:: Task statement ::
From the line containing "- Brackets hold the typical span" to the end of the records, print every line exactly, both ends included, and leave out the pictures.

═══ Available records ═══

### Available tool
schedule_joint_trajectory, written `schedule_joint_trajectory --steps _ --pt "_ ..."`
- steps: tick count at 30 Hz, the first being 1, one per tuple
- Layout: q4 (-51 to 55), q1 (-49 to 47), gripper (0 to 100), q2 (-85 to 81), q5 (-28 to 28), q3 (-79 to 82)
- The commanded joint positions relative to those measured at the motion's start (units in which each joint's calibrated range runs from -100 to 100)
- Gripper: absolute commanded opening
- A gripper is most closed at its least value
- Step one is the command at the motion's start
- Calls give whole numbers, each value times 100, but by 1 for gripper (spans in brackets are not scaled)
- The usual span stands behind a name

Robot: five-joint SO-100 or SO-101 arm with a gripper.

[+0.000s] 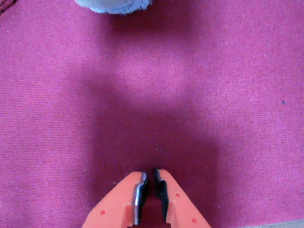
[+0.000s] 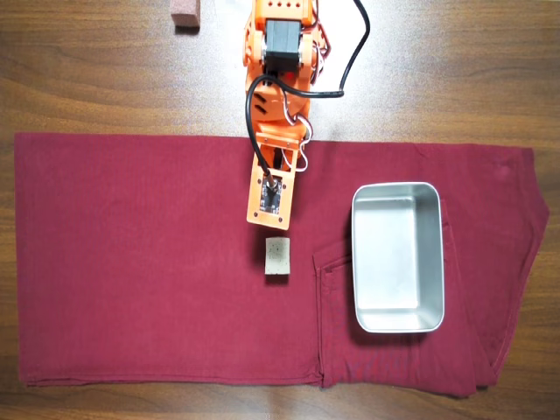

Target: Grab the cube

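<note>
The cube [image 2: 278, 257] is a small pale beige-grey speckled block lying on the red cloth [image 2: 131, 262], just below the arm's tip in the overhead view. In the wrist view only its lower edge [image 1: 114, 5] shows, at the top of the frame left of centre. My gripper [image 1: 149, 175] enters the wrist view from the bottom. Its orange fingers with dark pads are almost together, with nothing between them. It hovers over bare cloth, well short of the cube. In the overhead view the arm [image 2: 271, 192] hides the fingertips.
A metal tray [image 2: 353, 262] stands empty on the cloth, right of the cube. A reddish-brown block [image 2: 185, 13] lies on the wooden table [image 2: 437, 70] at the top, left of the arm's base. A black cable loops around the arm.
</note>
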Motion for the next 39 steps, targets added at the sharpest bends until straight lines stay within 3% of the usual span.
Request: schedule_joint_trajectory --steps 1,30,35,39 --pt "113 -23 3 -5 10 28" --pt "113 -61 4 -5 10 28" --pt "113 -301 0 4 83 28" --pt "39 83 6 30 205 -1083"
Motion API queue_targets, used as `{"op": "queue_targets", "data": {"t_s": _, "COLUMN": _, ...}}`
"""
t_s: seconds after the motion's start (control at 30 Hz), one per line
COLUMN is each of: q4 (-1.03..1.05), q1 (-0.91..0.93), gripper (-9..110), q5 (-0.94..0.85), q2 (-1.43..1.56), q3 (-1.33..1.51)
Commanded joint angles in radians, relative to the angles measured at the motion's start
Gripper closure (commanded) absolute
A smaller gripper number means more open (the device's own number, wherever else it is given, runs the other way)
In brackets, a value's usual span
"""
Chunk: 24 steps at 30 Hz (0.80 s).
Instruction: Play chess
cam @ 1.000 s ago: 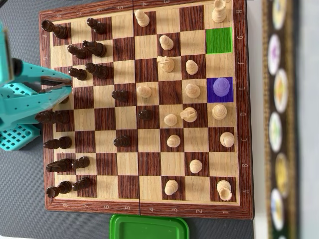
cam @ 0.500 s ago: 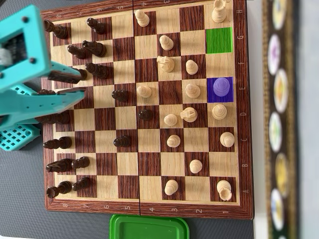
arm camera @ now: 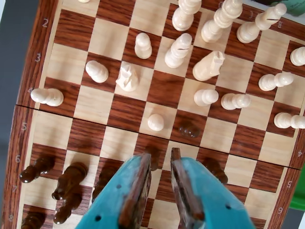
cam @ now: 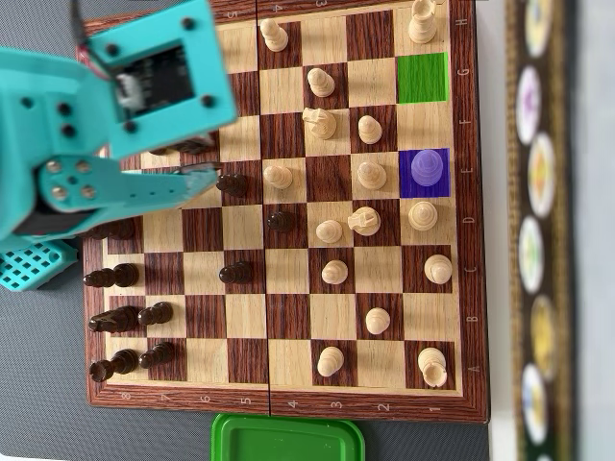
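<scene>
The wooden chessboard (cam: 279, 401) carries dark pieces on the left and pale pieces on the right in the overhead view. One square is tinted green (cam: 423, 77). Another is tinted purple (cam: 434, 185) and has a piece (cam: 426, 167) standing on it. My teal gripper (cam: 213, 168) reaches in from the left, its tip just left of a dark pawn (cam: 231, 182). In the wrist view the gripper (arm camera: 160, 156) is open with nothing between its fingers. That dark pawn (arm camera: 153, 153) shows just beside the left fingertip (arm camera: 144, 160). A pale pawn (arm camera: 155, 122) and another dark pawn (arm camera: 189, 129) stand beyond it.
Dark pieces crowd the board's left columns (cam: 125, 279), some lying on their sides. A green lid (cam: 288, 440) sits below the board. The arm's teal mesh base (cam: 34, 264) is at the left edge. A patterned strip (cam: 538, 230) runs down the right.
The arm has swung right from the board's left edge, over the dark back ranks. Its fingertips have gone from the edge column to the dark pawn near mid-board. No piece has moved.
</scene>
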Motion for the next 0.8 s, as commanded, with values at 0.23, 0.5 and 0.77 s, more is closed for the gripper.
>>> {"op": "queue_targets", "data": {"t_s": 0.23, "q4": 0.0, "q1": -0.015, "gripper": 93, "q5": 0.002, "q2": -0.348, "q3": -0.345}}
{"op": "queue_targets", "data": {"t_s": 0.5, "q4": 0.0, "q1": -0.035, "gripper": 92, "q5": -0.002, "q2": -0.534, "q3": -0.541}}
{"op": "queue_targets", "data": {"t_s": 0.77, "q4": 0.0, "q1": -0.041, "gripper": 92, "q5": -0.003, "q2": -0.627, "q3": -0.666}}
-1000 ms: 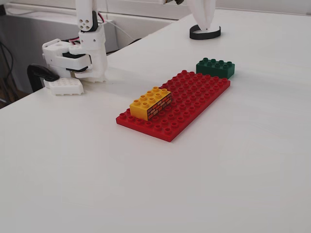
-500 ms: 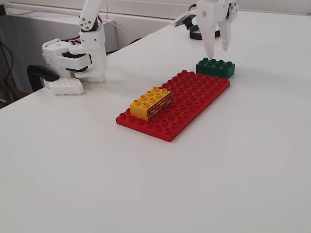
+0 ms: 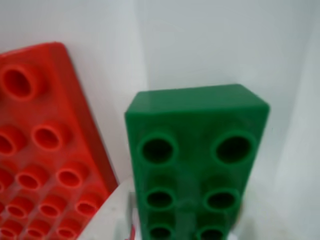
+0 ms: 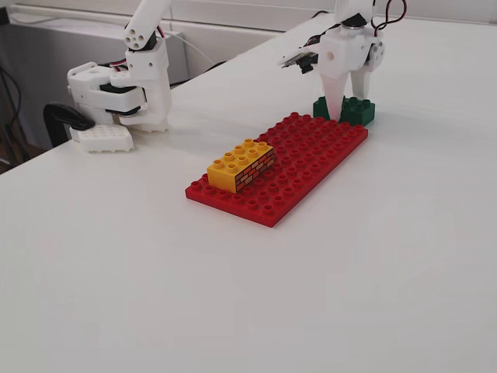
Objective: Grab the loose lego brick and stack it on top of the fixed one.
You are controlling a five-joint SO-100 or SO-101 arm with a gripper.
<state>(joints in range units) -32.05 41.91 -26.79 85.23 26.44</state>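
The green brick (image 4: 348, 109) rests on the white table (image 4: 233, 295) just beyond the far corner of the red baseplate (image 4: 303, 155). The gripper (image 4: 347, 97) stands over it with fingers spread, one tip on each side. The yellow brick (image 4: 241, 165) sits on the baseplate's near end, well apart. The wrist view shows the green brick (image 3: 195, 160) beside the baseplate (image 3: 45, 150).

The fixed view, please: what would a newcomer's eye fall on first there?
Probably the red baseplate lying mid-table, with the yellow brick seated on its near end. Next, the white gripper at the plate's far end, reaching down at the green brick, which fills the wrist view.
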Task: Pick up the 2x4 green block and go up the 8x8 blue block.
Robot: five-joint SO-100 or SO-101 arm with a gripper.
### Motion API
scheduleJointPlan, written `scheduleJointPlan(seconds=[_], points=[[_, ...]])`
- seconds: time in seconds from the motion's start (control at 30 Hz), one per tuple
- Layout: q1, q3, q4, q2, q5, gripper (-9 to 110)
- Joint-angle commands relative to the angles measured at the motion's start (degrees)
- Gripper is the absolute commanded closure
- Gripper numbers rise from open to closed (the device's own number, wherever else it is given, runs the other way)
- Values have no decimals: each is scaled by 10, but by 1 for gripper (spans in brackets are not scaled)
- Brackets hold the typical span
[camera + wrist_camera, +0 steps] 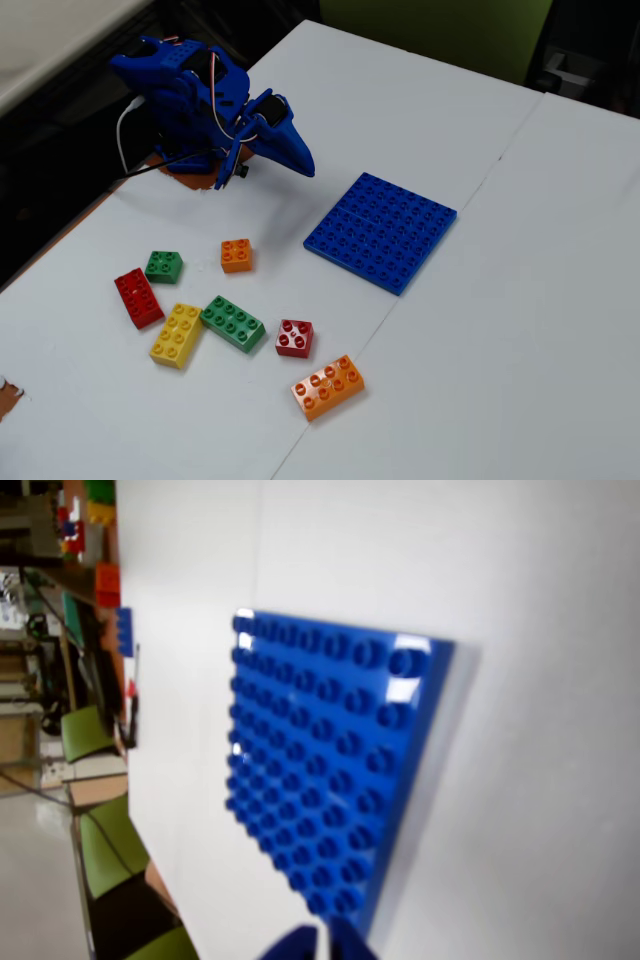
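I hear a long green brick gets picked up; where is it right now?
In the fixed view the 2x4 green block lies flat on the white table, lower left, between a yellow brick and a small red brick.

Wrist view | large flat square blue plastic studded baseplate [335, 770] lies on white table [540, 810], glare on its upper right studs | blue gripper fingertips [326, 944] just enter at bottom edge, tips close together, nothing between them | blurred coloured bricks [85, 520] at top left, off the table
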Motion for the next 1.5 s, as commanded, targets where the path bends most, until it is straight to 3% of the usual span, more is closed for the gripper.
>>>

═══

:: Result of this exercise ::
- Brackets hold the typical span
[camera + wrist_camera, +0 steps] 
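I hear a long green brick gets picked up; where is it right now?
In the fixed view the 2x4 green block lies flat on the white table, lower left, between a yellow brick and a small red brick.

Wrist view | large flat square blue plastic studded baseplate [335, 770] lies on white table [540, 810], glare on its upper right studs | blue gripper fingertips [326, 944] just enter at bottom edge, tips close together, nothing between them | blurred coloured bricks [85, 520] at top left, off the table
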Motion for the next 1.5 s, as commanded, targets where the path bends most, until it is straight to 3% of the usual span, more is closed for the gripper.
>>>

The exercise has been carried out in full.